In the News

Preventing the Next Jackson-Like Water Crisis

Marquisha Johns and Nicole Rapfogel explain why the water crisis in Jackson, Mississippi, was the result of long-standing disinvestment, environmental injustice, and health inequities—and they urge state lawmakers to direct funds from the Infrastructure Investment and Jobs Act toward the communities that need them most.

For two weeks, Jackson, Mississippi’s 150,000 residents have gone without access to safe water after heavy rainfall and flooding caused a major water plant to fail. Eighty-two percent of the city’s population is Black and nearly 25% lives in poverty. For the first of the two weeks, residents could not flush toilets, schools shifted to virtual learning, businesses shouldered additional costs to meet health requirements, and a major medical facility’s air-conditioning system was compromised. Residents have had to wait for hours outside local distribution sites to get bottled water to drink, cook, and brush their teeth, and some have been turned away after supplies were quickly depleted.

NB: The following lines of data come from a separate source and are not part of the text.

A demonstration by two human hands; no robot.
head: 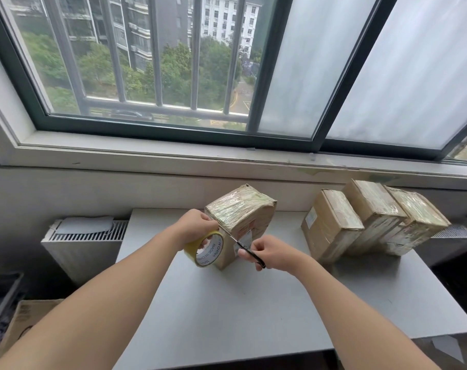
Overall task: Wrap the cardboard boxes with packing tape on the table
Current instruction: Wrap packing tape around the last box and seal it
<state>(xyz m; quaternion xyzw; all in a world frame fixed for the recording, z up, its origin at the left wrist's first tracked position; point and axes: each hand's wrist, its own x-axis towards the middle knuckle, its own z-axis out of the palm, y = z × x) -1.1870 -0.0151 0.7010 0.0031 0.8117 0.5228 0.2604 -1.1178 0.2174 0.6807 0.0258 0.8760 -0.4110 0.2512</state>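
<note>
L hand (197, 227) curled round tape roll (208, 249), fingers thru its core; roll touches box (243, 214) at box's 8 o'clock. R hand (269, 252) grips scissors (237, 241), tips aimed 10 o'clock at box's left edge. Box stands centre of table (227, 303), 12 o'clock from both hands. 3 taped boxes (371, 222) at its 3 o'clock.

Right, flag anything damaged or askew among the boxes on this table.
The box being taped has a frayed top corner and a crumpled right edge. The three boxes on the right lean tilted against one another, tape wrinkled. Nothing spilled.
</note>
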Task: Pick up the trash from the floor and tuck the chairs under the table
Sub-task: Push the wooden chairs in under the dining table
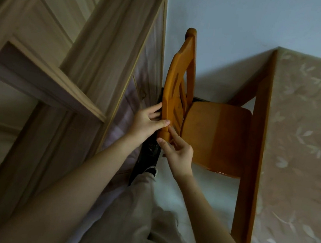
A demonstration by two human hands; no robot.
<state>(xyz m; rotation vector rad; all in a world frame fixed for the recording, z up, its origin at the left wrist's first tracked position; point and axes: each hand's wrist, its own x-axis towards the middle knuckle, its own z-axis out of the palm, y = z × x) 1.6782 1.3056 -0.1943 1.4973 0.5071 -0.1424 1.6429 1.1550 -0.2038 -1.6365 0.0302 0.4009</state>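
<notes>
An orange wooden chair (214, 136) stands between a wooden door on the left and the table (254, 153) on the right, its seat partly under the table's edge. My left hand (147, 123) grips the near end of the chair's backrest, thumb on top. My right hand (178, 151) touches the same end from the seat side, with its fingers loosely bent against the post. No trash shows on the floor.
The table carries a beige leaf-patterned cloth (302, 159). A pale wooden door and frame (72, 60) stand close on the left. A dark strip (149, 152) runs along the floor by the door. My leg and shoe (150, 170) are below the chair.
</notes>
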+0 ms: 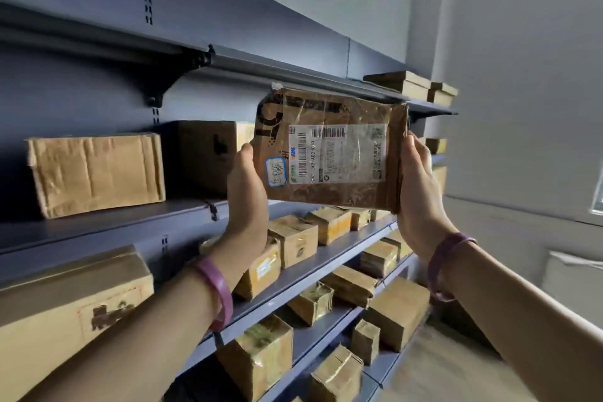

While water pressure has been restored and the boil water notice lifted, one resident reported lacking proper running water for a year and a half. This crisis—and many similar ones—is the perfect storm of environmental injustice, climate change, health inequities and long-standing disinvestment in critical infrastructure. It’s now up to state and local lawmakers to address the crisis and ensure it never happens again in Jackson or elsewhere.

The above excerpt was originally published in Route Fifty . Click here to view the full article.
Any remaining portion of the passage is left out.